Vincent Donovan was a Roman Catholic priest-missionary in Tanzania in the 1960s. Exasperated with conventional forms of Catholic education, he persuaded his bishop to let him simply wander among the Masai tribes, sharing their life and talking about God. Initially he wrestled with his own doubts about how the particular story of Jesus’ cross and resurrection translated into the Masai culture. But a Masai elder told him to contrast the relationship of a Western hunter with his prey and with the relationship of an African lion with its prey. To a white hunter shooting an animal with his gun from a great distance only requires his eyes and his fingers to take part in the act. But a lion uses his nose and eyes and ears picking up on the prey. His legs give him the speed to catch it. All the power of his body is involved in the terrible death leap and single blow to the neck with the front paw, the blow that actually kills. And as the animal goes down the lion envelops it in his arms thus pulling it to itself, and making it part of himself. This is the way a lion hunts. The Masai elder went on. “You told us of the High God, how we must search for him, even leave our land and our people to find him. But we have not done this. We have not left our land. We have not searched for him. He has searched for us. He has searched us out and found us. All the time we think we are the lion. In the end, the lion is God.”
This violent image of God tracking us done to consume us is far more terrifying than the gentle shepherd looking for one lost sheep, even at the risk of losing the 99 left behind. But today we gather at the table of Christ whose broken body and blood shed for our lives is remembered as we consumed the bread and drink of the cup. Such a feast creates a violent picture. In this violence we find communion with God. God is invested fully in union with us. The challenge for us is to realize how totally God’s investment is in our relationship and how total our response must be in relationship with God and God’s creation.
Here we are gathered together to do church. That is good. It is not foolproof or idol-proof, but good. It is better to be gathered together than to be off alone, perhaps scared or despairing. Surely it is better to be gathered together than to be isolated doing one’s own thing, perhaps lost in indifference, never thinking about anybody else, or perhaps lost in power, being controlling and ruthless to those around you.
Now here’s the trick: We are doing church, and that’s good. But we have followed Jesus in here, we have gathered together to be renewed, so that every week we can follow Jesus out of here -- out to the school and the hospital and the bank and the office and the neighborhoods. We gather together here to follow Jesus, and then we follow Jesus out of here to seek the lost, the broken, the bleating, and the alone.
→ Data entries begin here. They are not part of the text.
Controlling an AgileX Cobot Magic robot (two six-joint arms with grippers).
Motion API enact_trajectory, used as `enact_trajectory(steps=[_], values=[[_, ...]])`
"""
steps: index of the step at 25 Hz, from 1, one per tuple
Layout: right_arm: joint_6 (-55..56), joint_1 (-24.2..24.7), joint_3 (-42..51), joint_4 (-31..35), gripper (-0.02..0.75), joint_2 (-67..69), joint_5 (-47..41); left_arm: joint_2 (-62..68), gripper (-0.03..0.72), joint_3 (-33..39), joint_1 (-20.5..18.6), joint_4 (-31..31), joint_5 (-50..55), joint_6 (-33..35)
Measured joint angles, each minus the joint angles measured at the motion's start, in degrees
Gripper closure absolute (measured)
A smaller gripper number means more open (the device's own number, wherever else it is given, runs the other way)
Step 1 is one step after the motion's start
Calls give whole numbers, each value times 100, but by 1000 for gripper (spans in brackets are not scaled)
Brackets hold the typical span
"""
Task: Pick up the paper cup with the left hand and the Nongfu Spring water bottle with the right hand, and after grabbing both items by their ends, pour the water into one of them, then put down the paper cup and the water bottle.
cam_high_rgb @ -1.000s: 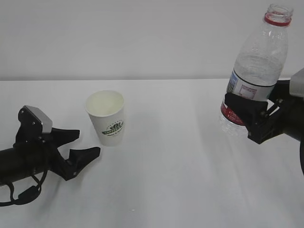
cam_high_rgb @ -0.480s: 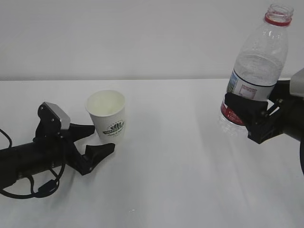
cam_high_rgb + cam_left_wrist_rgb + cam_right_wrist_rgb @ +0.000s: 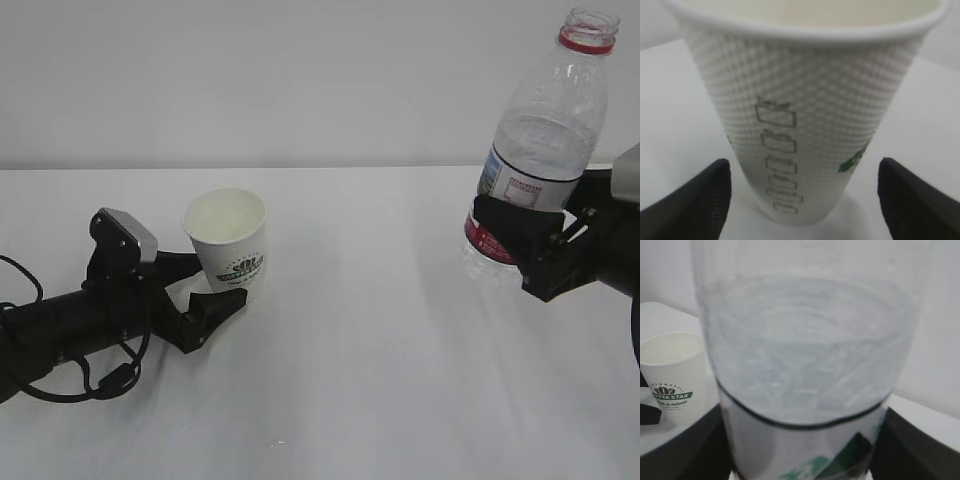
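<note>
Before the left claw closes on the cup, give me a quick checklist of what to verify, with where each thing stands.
1. Paper cup upright on the table: ok.
2. Cup sits between the left claw fingers, one on each side in the wrist view: ok.
3. Left claw open, fingers not yet pressing the cup wall: ok.
4. Right claw closed on the water bottle, lifted off the table: ok.
5. Bottle near upright, mouth uncapped, water inside: ok.
6. Cup empty inside: cannot tell, the bottom is hidden.

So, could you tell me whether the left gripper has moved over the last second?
Yes. The left gripper has advanced rightward to the paper cup, its open fingers now flanking the cup's base.
</note>
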State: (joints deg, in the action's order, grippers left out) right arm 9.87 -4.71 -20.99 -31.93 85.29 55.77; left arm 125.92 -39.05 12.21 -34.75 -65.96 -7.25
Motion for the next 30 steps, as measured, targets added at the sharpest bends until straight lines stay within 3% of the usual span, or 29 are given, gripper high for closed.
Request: enact_trajectory(steps=[10,20,30], values=[[35,0,0,0,200,0,0,224,-4,-335,19,-20,0,-92],[62,0,0,0,200,0,0,384,-1,-618,324,134,0,-159],[84,0,0,0,200,0,0,398,76,-618,324,163,0,-162]])
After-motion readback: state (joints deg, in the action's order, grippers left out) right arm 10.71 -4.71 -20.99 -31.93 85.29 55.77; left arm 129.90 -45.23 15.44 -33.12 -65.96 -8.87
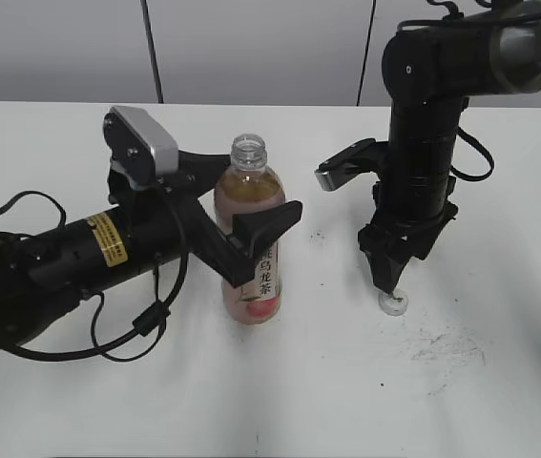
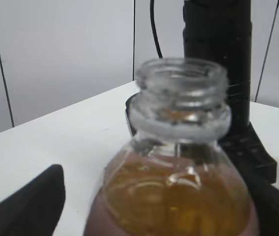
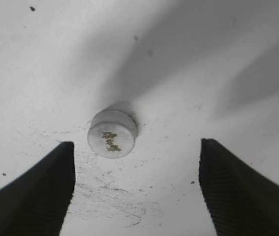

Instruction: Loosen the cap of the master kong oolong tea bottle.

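The master kong oolong tea bottle [image 1: 248, 181] stands upright at mid-table with its neck open and no cap on it. My left gripper [image 1: 255, 218] is shut on its body, one finger in front and one behind. The left wrist view shows the open threaded mouth and amber tea [image 2: 178, 196] between the fingers [image 2: 151, 209]. The cap [image 1: 393, 303] lies on the table to the right of the bottle. My right gripper [image 1: 387, 284] points down just above it, open and empty. In the right wrist view the cap [image 3: 112, 133] sits just beyond the spread fingers [image 3: 137, 145].
The white table [image 1: 280, 401] has dark scuff marks near the cap [image 1: 447, 348]. A grey panelled wall runs behind the table. A loose black cable [image 1: 141, 329] loops beside the left arm.
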Action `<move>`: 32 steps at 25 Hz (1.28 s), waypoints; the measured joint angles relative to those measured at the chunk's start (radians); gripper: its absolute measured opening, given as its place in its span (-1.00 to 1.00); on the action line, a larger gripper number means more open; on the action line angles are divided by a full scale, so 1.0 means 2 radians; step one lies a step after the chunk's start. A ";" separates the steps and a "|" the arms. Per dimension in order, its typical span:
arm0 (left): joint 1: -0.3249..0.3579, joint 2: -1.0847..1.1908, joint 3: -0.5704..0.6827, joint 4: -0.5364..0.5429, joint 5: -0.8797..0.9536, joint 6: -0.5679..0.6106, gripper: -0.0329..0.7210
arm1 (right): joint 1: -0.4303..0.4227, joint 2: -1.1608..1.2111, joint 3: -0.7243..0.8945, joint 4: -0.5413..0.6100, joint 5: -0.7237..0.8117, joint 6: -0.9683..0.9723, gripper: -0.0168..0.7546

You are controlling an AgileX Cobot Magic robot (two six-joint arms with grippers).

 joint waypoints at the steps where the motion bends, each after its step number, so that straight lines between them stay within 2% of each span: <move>1: 0.000 -0.002 0.000 0.000 0.000 0.000 0.64 | 0.000 0.000 0.000 0.000 0.000 0.000 0.56; 24: 0.000 -0.101 0.000 -0.015 0.002 -0.002 0.65 | 0.000 0.000 0.000 0.000 0.001 0.009 0.56; 32: 0.000 -0.170 0.000 -0.015 0.106 -0.034 0.65 | 0.000 0.000 -0.009 0.000 0.020 0.016 0.56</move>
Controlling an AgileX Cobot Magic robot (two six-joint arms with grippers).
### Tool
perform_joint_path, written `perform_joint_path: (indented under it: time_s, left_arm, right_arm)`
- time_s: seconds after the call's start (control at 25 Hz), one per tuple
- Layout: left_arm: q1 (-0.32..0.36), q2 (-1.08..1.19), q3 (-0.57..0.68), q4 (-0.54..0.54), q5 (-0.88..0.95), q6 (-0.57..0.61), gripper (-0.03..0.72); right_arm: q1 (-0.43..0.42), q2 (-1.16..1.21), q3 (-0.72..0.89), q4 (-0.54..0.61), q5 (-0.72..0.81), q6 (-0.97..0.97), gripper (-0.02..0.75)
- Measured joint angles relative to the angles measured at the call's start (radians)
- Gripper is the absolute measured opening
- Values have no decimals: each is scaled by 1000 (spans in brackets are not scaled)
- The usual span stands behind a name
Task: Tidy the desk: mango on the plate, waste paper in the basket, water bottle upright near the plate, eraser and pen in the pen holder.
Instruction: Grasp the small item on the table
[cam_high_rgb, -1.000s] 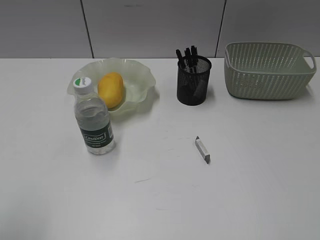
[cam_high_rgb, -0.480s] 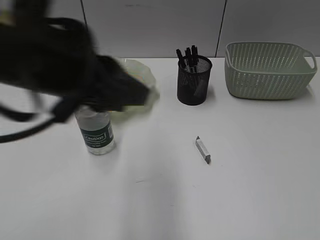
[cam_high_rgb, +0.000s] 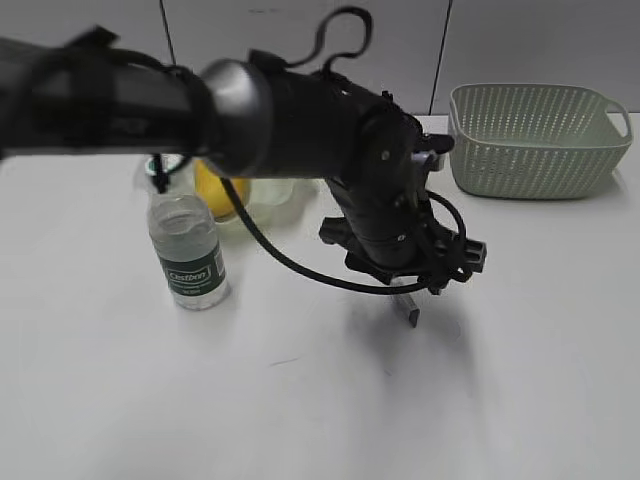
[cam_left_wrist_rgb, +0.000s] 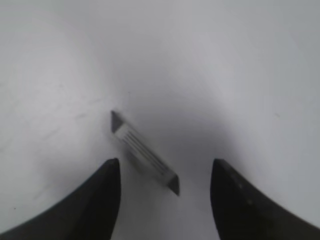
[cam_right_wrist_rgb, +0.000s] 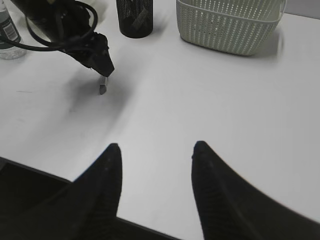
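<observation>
Left gripper (cam_left_wrist_rgb: 165, 200), jaws apart, above the eraser (cam_left_wrist_rgb: 144, 153); behind it, mango (cam_high_rgb: 207, 190) in plate (cam_high_rgb: 270, 190); basket (cam_high_rgb: 535, 140) beyond.

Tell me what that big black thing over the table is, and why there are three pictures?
It is a robot arm. This robot has two arms, and each ends in two fingers for picking things up. One picture comes from a camera looking at the white desk from the front. The other two come from small cameras on the robot's wrists, looking down past its own fingers.

The left gripper hangs open just above a small grey-and-white eraser. It holds nothing yet. The right gripper waits open near the desk's edge, also empty.

On the desk you can see a water bottle standing up, a yellow mango in a pale green plate, and a green basket. The arm hides whatever stands behind it.
</observation>
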Motion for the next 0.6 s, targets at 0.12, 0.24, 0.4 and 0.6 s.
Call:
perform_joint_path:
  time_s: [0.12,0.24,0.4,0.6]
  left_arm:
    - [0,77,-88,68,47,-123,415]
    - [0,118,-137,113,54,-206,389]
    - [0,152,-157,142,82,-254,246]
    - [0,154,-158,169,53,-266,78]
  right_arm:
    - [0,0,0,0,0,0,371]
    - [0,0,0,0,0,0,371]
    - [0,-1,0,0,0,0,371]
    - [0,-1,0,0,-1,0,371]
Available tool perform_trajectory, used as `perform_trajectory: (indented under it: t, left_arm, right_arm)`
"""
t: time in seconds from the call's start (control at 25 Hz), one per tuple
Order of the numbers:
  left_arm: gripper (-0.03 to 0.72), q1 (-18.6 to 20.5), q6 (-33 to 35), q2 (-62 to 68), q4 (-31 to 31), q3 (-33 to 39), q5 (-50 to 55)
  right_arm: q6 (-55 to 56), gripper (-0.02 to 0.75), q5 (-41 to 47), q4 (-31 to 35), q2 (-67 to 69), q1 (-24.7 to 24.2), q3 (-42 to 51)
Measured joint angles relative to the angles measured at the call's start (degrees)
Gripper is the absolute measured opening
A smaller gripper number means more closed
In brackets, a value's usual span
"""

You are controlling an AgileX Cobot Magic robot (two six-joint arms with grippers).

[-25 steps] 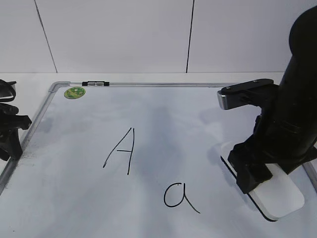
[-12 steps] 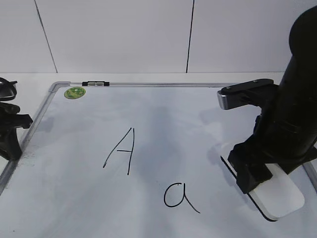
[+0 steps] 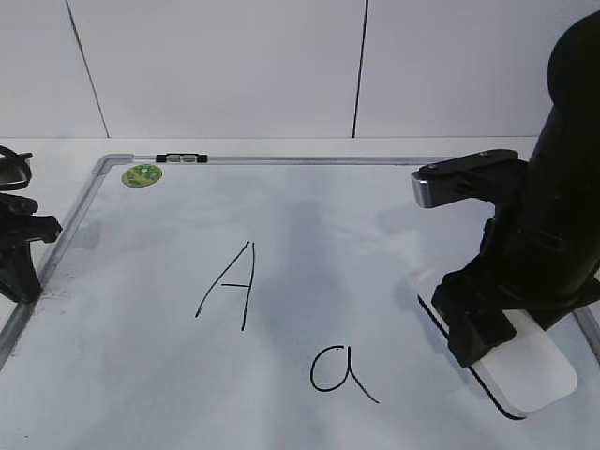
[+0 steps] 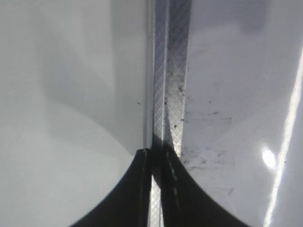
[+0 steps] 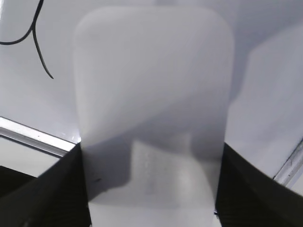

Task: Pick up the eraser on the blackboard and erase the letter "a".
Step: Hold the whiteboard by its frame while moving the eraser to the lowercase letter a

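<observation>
The eraser, a white rounded block with a dark underside, lies flat on the blackboard at the right. My right gripper straddles it, with a black finger against each long side. In the right wrist view the eraser fills the space between the fingers of the gripper. The letter "a" is left of the eraser, and its tail shows in the right wrist view. My left gripper is shut and empty at the board's left frame, fingers together.
A capital "A" is written left of centre. A round green sticker sits in the far left corner, beside a small black-and-white marker on the top frame. The board's right frame runs close behind the eraser.
The left gripper has shifted slightly at the left frame. The right gripper and eraser have hardly moved.
</observation>
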Motion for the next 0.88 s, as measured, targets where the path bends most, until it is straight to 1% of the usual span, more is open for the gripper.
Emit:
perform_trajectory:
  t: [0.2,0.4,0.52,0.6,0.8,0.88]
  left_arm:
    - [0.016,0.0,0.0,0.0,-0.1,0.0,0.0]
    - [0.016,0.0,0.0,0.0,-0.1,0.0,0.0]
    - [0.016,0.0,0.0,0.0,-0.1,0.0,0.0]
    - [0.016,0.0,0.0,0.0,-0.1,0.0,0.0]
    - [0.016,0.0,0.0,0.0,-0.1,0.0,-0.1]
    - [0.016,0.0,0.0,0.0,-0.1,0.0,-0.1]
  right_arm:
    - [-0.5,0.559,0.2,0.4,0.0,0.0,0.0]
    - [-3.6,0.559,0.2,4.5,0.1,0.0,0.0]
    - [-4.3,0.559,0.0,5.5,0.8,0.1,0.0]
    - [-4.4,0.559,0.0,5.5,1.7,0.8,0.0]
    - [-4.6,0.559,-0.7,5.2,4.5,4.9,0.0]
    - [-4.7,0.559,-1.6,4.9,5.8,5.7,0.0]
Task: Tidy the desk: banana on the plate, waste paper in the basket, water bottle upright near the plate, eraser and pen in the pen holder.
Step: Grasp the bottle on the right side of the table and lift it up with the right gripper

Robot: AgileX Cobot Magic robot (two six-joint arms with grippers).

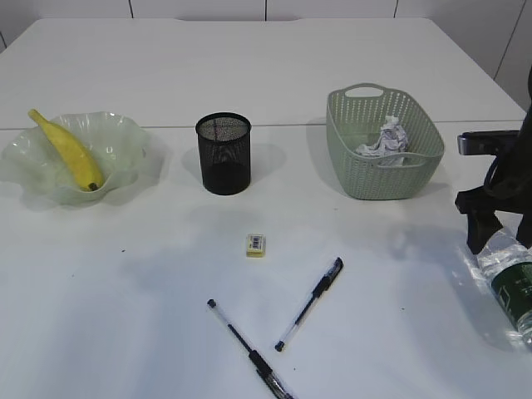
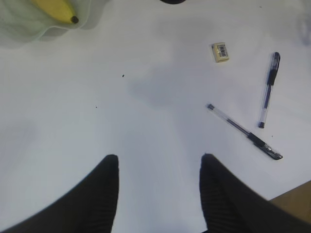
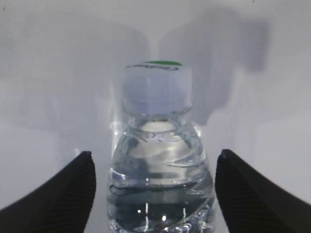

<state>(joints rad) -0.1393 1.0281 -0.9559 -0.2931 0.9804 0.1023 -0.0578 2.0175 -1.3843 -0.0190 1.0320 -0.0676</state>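
Observation:
A yellow banana (image 1: 71,150) lies on the pale green plate (image 1: 125,137) at the left. Crumpled paper (image 1: 384,140) lies in the green basket (image 1: 391,179). The black mesh pen holder (image 1: 223,154) stands between them. A yellow eraser (image 1: 256,244) and two pens (image 1: 312,303) (image 1: 249,349) lie on the table in front. The water bottle (image 1: 511,278) lies on its side at the right edge. My right gripper (image 3: 154,160) is open, with a finger on each side of the bottle's shoulder (image 3: 160,184). My left gripper (image 2: 159,162) is open over bare table, with the eraser (image 2: 220,52) and the pens (image 2: 268,90) (image 2: 243,131) ahead to its right.
The white table (image 1: 125,291) reaches back to a seam behind the plate. In the left wrist view the banana tip (image 2: 56,9) and the plate rim (image 2: 19,29) show at the top left, and the table's edge (image 2: 291,196) at the lower right.

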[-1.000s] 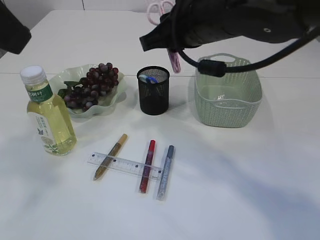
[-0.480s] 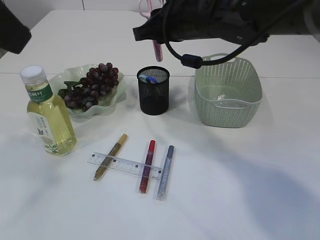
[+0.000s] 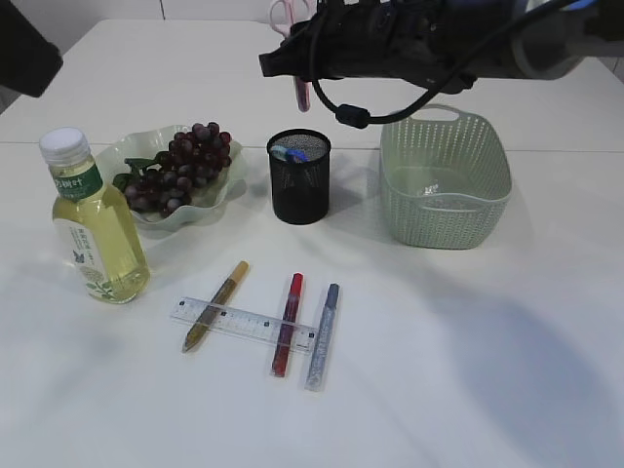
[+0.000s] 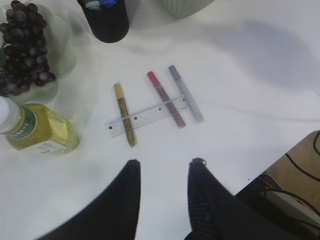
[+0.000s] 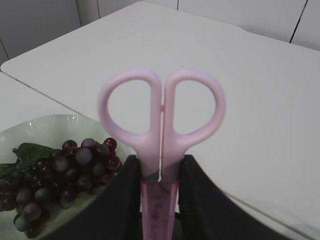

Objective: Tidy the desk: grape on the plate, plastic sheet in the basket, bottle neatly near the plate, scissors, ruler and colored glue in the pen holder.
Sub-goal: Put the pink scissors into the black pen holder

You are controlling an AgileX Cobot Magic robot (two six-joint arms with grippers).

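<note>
White table: the right gripper (image 5: pixel 159 172) is clamping the pink scissors (image 5: pixel 161 117) tip-down above the pen holder (image 3: pixel 299 176), near the back edge, ready for dropping in; the left gripper (image 4: pixel 164 170) is hanging open, empty.

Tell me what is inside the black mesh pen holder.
The pen holder shows a blue object and something pale beside it near the rim. Anything lower is hidden by the dark mesh wall. The scissors remain above, not inside.
</note>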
Jesus seems to care inordinately about the ones who aren’t here. This interest in the absent may seem unreasonable to those of us who show up and keep the institutional church humming, but it is the gospel. Jesus came to find the lost -- lost sheep, lost coins, lost brothers, lost prostitutes, lost loan sharks, lost jack-asses, lost weaklings. Jesus came at terrible violent risk to look for them. He seeks the very people we have given up on or forgotten about or dismissed because of their unworthiness. These are the very ones that Jesus has headed out to look for. He looks back over his shoulder to see if we are following him.
Remember what happens every-time somebody who was lost gets found? Amazing grace happens! Celebration for all erupts, because we are so inextricably bound one to another, church leader to stranger, hungry to full, joyous to mean-spirited, faithless to faithful. What happens when the lost sheep gets found is that the joy is contagious. And the 99 sheep have an excuse to throw a party, we do it every week but even more on Communion Sunday. Amen.